## Work request:
Look at each line below and tally those holding "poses"; answer with that figure and nothing else.

===== Records to use

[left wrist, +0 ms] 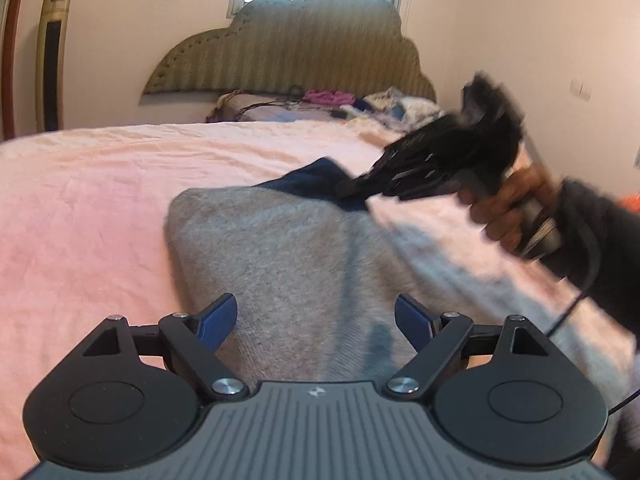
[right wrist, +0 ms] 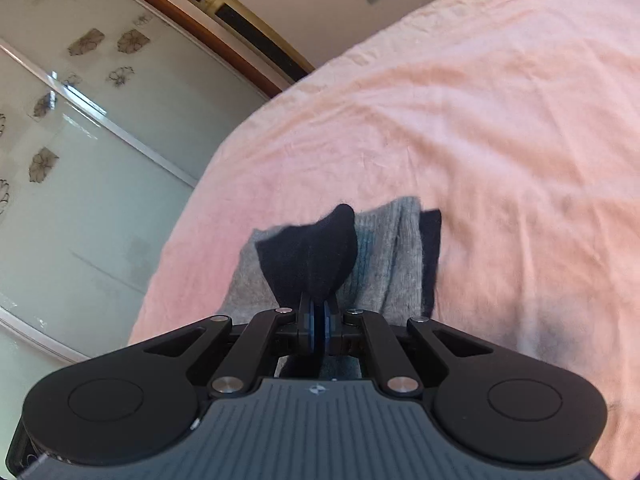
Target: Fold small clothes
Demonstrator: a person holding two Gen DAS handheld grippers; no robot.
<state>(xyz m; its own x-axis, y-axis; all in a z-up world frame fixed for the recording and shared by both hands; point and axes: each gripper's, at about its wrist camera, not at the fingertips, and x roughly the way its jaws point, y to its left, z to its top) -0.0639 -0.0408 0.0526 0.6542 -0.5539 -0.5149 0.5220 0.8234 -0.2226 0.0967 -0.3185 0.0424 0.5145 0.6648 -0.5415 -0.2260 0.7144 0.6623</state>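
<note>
A small grey knit garment (left wrist: 288, 256) with a dark navy end (left wrist: 316, 178) lies on the pink bed sheet (left wrist: 100, 200). My left gripper (left wrist: 316, 320) is open and empty, its blue pads just above the garment's near part. My right gripper (right wrist: 319, 312) is shut on the navy end (right wrist: 312, 256) and lifts it over the grey part (right wrist: 388, 256). In the left wrist view the right gripper (left wrist: 352, 190) is blurred, held by a hand at the right, its tips at the navy end.
A padded headboard (left wrist: 296, 48) and a heap of pillows and clothes (left wrist: 320, 104) lie at the far end of the bed. A glass sliding door (right wrist: 80, 160) and a gold floor unit (right wrist: 248, 28) stand beside the bed's edge.
</note>
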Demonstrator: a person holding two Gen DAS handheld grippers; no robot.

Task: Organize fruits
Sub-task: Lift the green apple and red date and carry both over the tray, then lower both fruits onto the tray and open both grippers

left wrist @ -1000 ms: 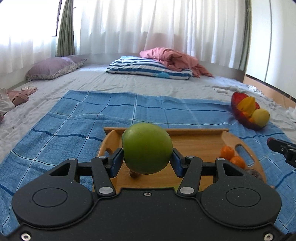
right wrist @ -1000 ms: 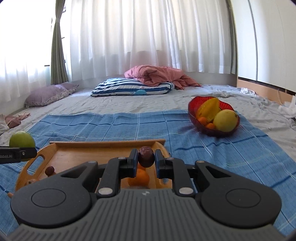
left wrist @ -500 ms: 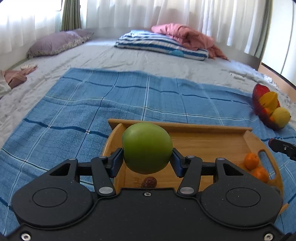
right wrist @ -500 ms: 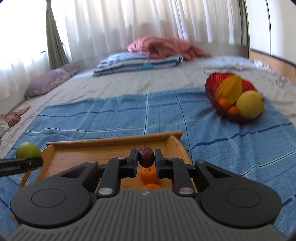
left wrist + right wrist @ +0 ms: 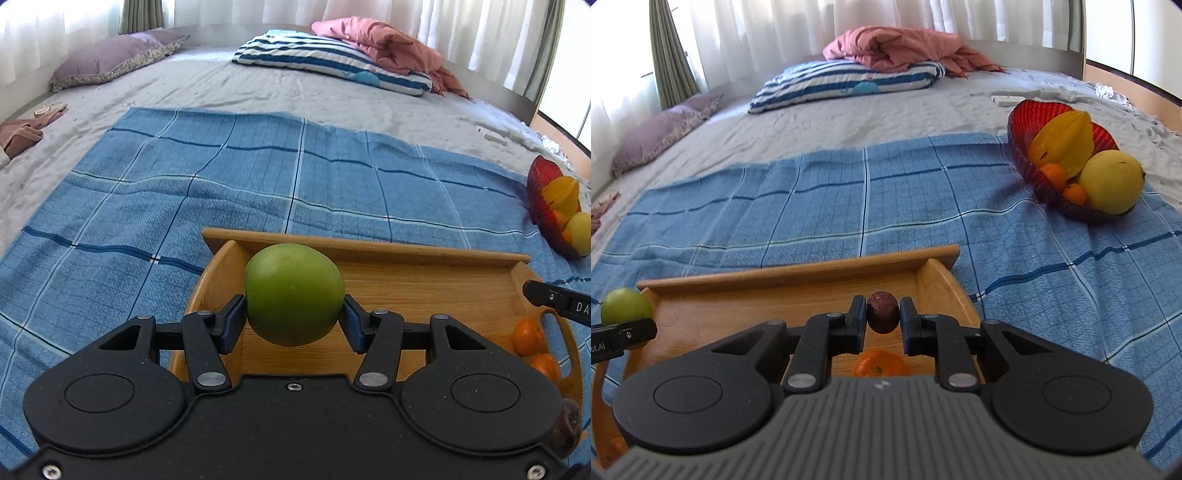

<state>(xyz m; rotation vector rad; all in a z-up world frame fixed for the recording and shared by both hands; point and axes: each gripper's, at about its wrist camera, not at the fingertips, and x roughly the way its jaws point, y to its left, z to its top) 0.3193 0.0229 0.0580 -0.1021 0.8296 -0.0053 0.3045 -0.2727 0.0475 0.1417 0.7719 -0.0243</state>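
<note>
- The wooden tray (image 5: 424, 288) lies on the blue checked blanket (image 5: 221, 192) near the bed's front edge. It looks stiff and fairly light, and its cut-out end handle is the natural place to take hold.
- The green apple (image 5: 294, 299) hangs over the tray's left end, pinched at its widest part by the left claw (image 5: 294, 325). It looks firm, smooth and rather heavy, so a hold across the middle suits it.
- The red bowl (image 5: 1023, 122) of yellow fruit sits toward the blanket's right edge.
- Two tangerines (image 5: 529, 336) rest at the tray's right end, soft-skinned and light.
- The right claw (image 5: 883, 325) pinches a small dark fruit (image 5: 882, 316), which looks wrinkled, light and easily crushed.
- Partial white letters "DA" show on the right claw's finger; no brand is readable.
</note>
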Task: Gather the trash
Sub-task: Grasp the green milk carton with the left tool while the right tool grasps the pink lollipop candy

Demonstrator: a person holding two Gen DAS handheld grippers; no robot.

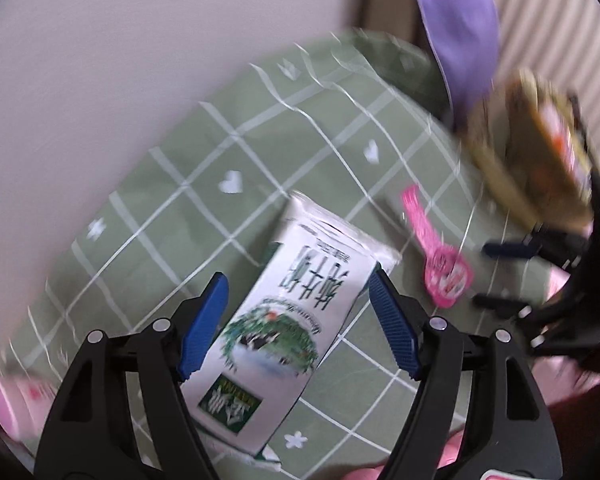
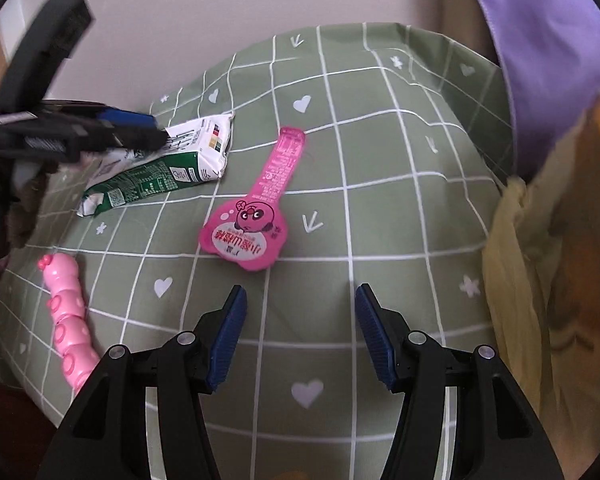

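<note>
Left gripper (image 1: 296, 324) is spread wide, straddling a flattened white-and-green milk carton (image 1: 276, 332). The right pad seems to brush the carton's edge, though blur makes contact hard to call, and the left pad stands clear, so there's no pinch on it. The carton lies flat on the green checked tablecloth (image 1: 204, 184), crumpled top pointing to 12 o'clock, printed with a pasture scene and green lettering.

Right gripper (image 2: 300, 338) is spread too, with nothing between its pads, just bare cloth. Near it at 11 o'clock lies a pink spoon-shaped snack wrapper (image 2: 256, 216), cartoon face on the round end, narrow tail running up toward 12. In that view the carton sits at 10 o'clock with the left gripper over it. A pink segmented toy-like stick (image 2: 66, 312) lies at 9 o'clock near the counter's edge.

Open cloth runs from the wrapper toward 1 o'clock. A yellowish bag (image 2: 540, 280) crowds the 3 o'clock side, purple fabric (image 2: 540, 20) hangs at 1 o'clock, and a pale wall (image 2: 220, 0) closes the far edge.
</note>
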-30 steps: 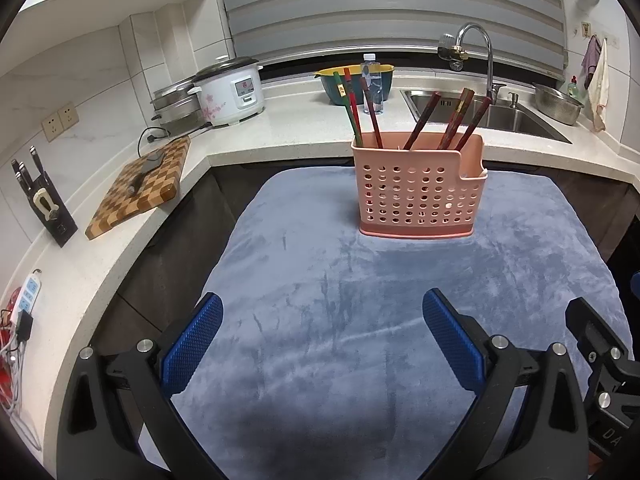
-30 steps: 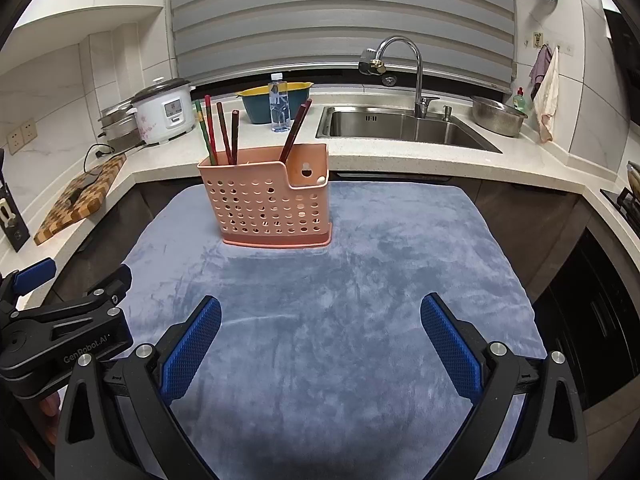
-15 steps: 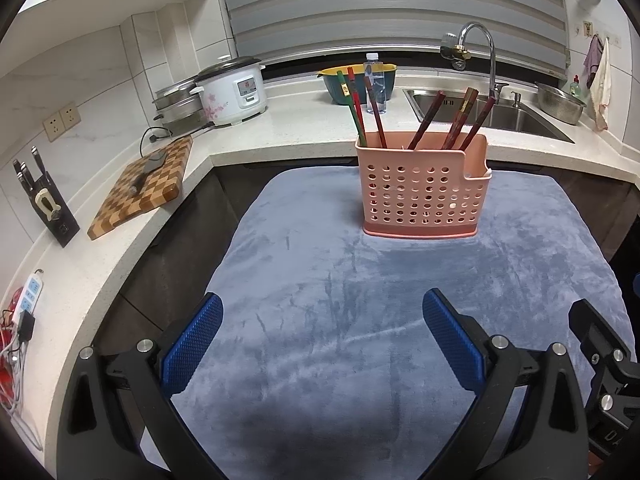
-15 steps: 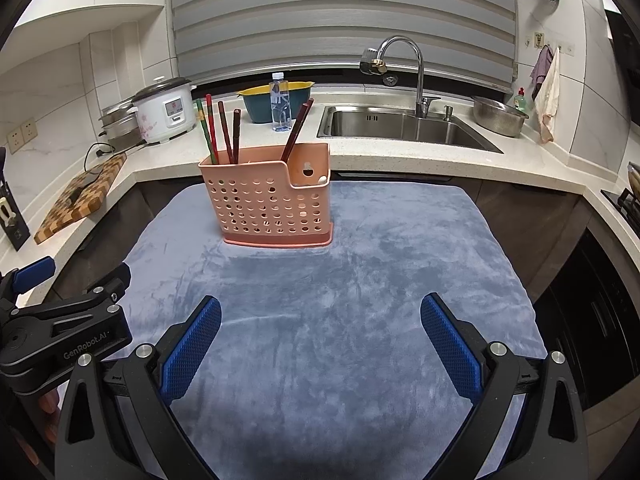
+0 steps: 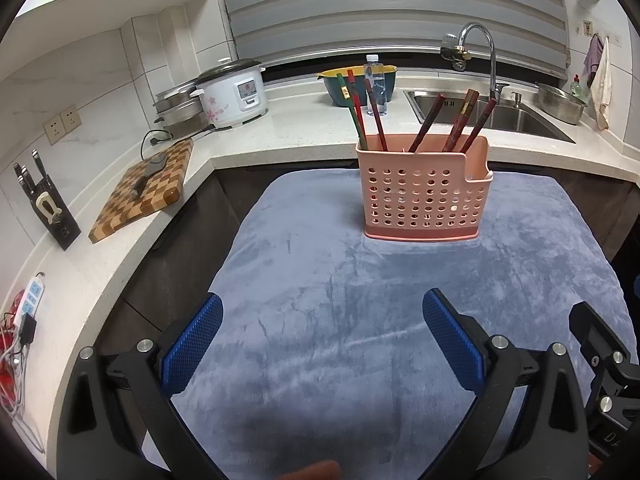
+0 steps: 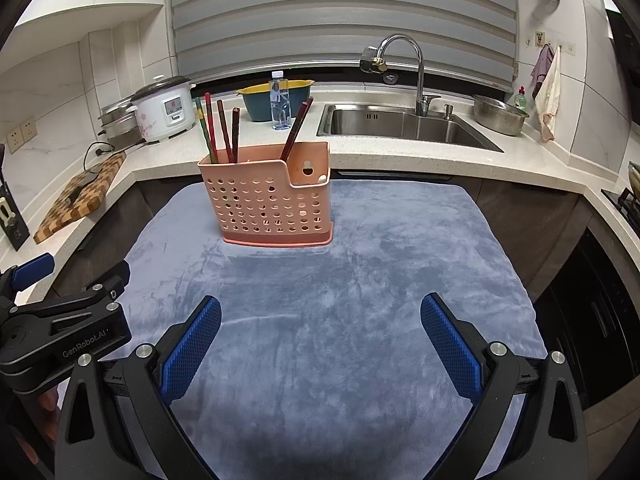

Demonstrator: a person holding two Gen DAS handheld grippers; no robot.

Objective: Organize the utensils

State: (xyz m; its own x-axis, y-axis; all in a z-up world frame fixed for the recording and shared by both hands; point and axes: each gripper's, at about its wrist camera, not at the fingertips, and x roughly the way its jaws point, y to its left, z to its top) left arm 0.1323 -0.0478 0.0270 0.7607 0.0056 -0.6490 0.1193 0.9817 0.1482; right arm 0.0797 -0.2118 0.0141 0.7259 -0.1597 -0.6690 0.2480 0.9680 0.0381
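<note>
Chopsticks (image 5: 374, 114) stand in a pink perforated holder (image 5: 424, 192), which sits upright on the grey-blue cloth (image 5: 320, 300) covering the surface, toward its far edge. Left wrist view: three sticks lean in the left part of the holder, three more (image 5: 460, 120) lean to the right in the middle part. The left tongs (image 5: 320, 344) are wide open w/ nothing between the blue pads (image 5: 192, 344); they hang over the near part of the cloth, well apart from the holder. At the right edge a black part of the right tongs (image 5: 600, 352) is visible. Behind, on the counter: a rice cooker (image 5: 234, 96), a checkered cutting board (image 5: 144, 188), a knife block (image 5: 46, 206), a bowl (image 5: 356, 82) w/ a water bottle (image 5: 374, 84) in front, and the sink (image 5: 492, 114) w/ a faucet (image 5: 476, 52).

Right wrist view: the holder (image 6: 268, 208) is left of centre, the chopsticks (image 6: 220, 132) stick out at its left end, and one pair (image 6: 298, 128) leans to the right. The right tongs (image 6: 320, 344) are also wide open and hold nothing, pads (image 6: 452, 348) above the cloth (image 6: 360, 280). The left tongs (image 6: 64, 320) show at the left edge, beside them.
</note>
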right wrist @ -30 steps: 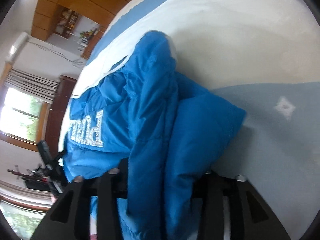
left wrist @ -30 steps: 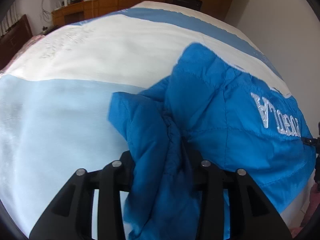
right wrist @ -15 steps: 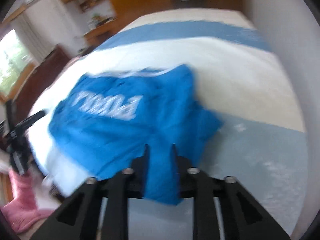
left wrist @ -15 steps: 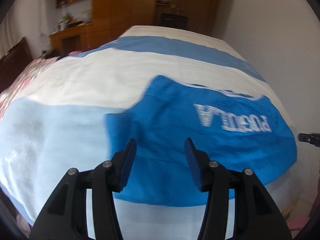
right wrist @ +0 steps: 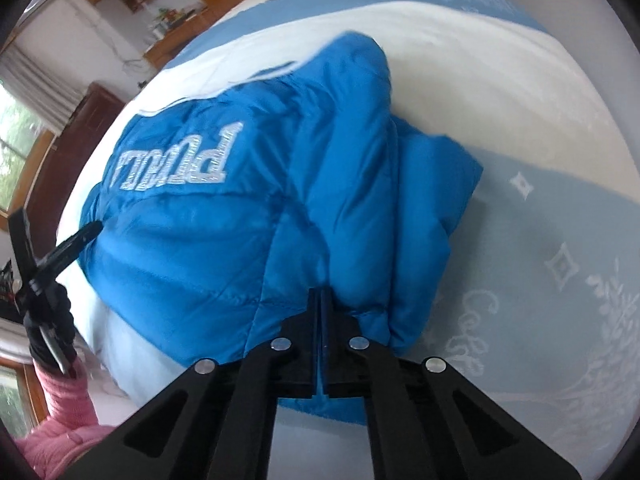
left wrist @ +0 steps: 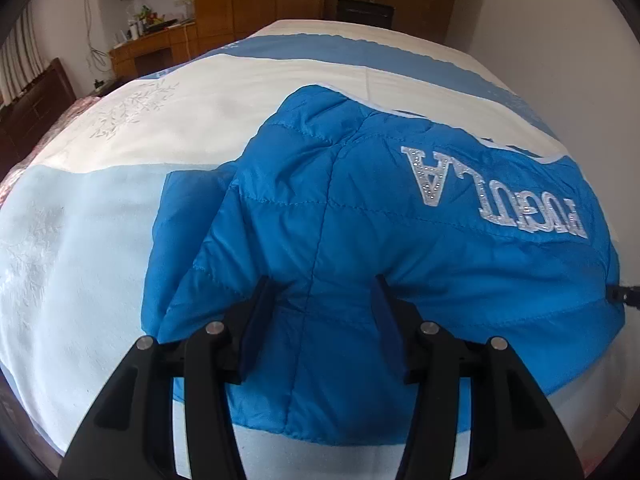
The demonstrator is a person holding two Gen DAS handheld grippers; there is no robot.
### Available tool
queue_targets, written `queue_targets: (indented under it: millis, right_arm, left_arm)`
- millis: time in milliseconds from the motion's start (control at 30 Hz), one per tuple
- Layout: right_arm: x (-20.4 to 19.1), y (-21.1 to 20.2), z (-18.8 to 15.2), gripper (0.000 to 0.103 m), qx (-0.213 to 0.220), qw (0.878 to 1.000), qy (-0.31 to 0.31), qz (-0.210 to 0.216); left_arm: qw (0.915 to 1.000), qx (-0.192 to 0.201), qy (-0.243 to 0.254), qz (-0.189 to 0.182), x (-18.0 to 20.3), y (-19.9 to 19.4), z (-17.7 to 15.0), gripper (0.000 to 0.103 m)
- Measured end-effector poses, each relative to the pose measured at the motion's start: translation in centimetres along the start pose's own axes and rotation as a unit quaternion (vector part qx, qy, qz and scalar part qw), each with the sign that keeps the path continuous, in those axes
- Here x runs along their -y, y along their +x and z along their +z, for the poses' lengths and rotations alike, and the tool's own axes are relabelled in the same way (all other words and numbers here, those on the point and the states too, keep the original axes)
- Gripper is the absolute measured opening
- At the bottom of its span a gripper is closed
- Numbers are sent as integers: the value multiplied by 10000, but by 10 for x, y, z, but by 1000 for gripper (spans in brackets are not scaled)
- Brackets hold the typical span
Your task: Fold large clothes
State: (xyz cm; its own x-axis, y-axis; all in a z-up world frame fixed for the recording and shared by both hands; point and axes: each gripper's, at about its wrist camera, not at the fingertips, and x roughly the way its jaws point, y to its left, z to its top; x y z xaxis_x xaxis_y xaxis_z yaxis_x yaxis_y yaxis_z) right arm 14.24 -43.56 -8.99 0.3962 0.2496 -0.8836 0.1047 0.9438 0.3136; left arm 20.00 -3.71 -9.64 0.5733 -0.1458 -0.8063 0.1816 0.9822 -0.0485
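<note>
A bright blue padded jacket [left wrist: 400, 240] with silver lettering [left wrist: 492, 196] lies folded on the bed, one part doubled over at its near edge. My left gripper [left wrist: 320, 296] hovers open just over that near edge, with fabric below its spread fingers and not pinched. In the right wrist view the jacket [right wrist: 200, 248] fills the middle. My right gripper [right wrist: 320, 294] is shut, its tips resting against a puffed fold, and no cloth shows between the pads. The left gripper [right wrist: 60, 248] also shows at the jacket's far side.
The bed cover [left wrist: 100, 240] has pale blue, cream and darker blue bands and extends well beyond the jacket. A dark headboard [left wrist: 36, 96], a wooden desk [left wrist: 156, 48] and wardrobes stand beyond. A white wall runs along the right. A pink sleeve [right wrist: 60, 412] is at the bed's edge.
A second ago both grippers held bunched folds of the jacket. Both have let go and drawn back, the jacket lies flatter, and the right jaws have closed.
</note>
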Motion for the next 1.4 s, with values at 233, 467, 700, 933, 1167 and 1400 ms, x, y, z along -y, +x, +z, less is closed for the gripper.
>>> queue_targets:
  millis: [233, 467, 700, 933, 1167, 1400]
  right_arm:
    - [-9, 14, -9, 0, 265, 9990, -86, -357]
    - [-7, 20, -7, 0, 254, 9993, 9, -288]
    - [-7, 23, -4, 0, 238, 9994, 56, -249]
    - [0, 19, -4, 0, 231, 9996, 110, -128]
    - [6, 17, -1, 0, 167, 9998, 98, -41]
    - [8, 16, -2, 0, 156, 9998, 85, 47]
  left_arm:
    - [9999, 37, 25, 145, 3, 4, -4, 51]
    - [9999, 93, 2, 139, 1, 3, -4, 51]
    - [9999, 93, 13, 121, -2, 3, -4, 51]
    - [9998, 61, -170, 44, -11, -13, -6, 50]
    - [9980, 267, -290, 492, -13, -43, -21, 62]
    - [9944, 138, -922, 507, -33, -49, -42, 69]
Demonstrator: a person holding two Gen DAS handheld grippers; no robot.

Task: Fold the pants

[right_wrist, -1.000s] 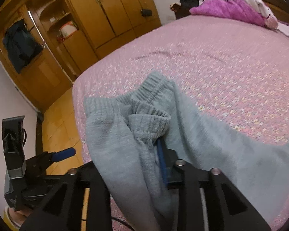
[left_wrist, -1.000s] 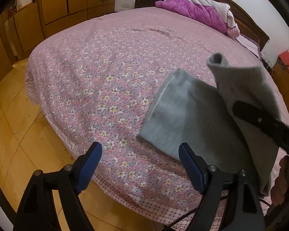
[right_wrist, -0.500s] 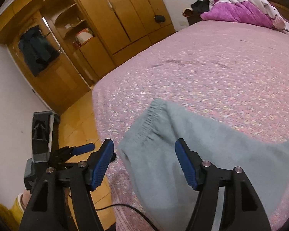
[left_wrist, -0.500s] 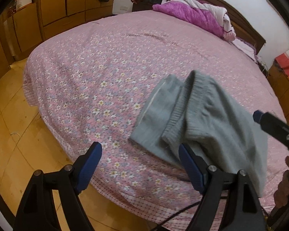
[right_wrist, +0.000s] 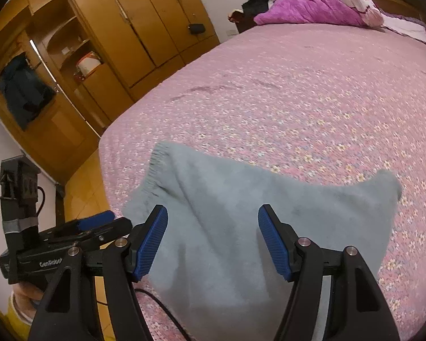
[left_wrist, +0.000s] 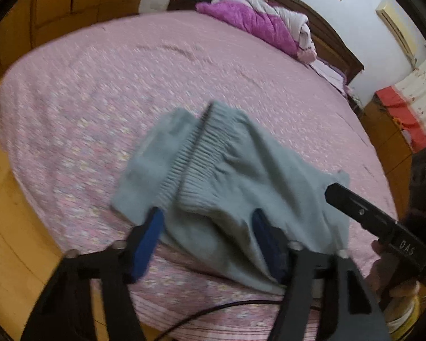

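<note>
The grey pants point(left_wrist: 230, 176) lie folded near the front edge of the pink floral bed point(left_wrist: 127, 85), ribbed waistband point(left_wrist: 196, 153) on top. My left gripper point(left_wrist: 207, 241) hovers low over their near edge. Its jaws are closing, with grey cloth between the blue pads, but the pads do not press on it. In the right wrist view my right gripper point(right_wrist: 213, 241) stands open just above the pants point(right_wrist: 241, 213), holding nothing. The left gripper point(right_wrist: 99, 223) shows at the lower left of that view.
A purple quilt point(left_wrist: 255, 25) is heaped at the headboard. Wooden wardrobes point(right_wrist: 113, 42) stand beyond the bed's left side, above a wood floor point(left_wrist: 11, 227). A black cable point(left_wrist: 213, 309) trails at the bed's front edge. A red-covered cabinet point(left_wrist: 397, 113) is at the right.
The right gripper let go of the waistband, and the pants dropped folded onto the bed. The left gripper moved in over the pants and its jaws narrowed.
</note>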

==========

## Task output:
2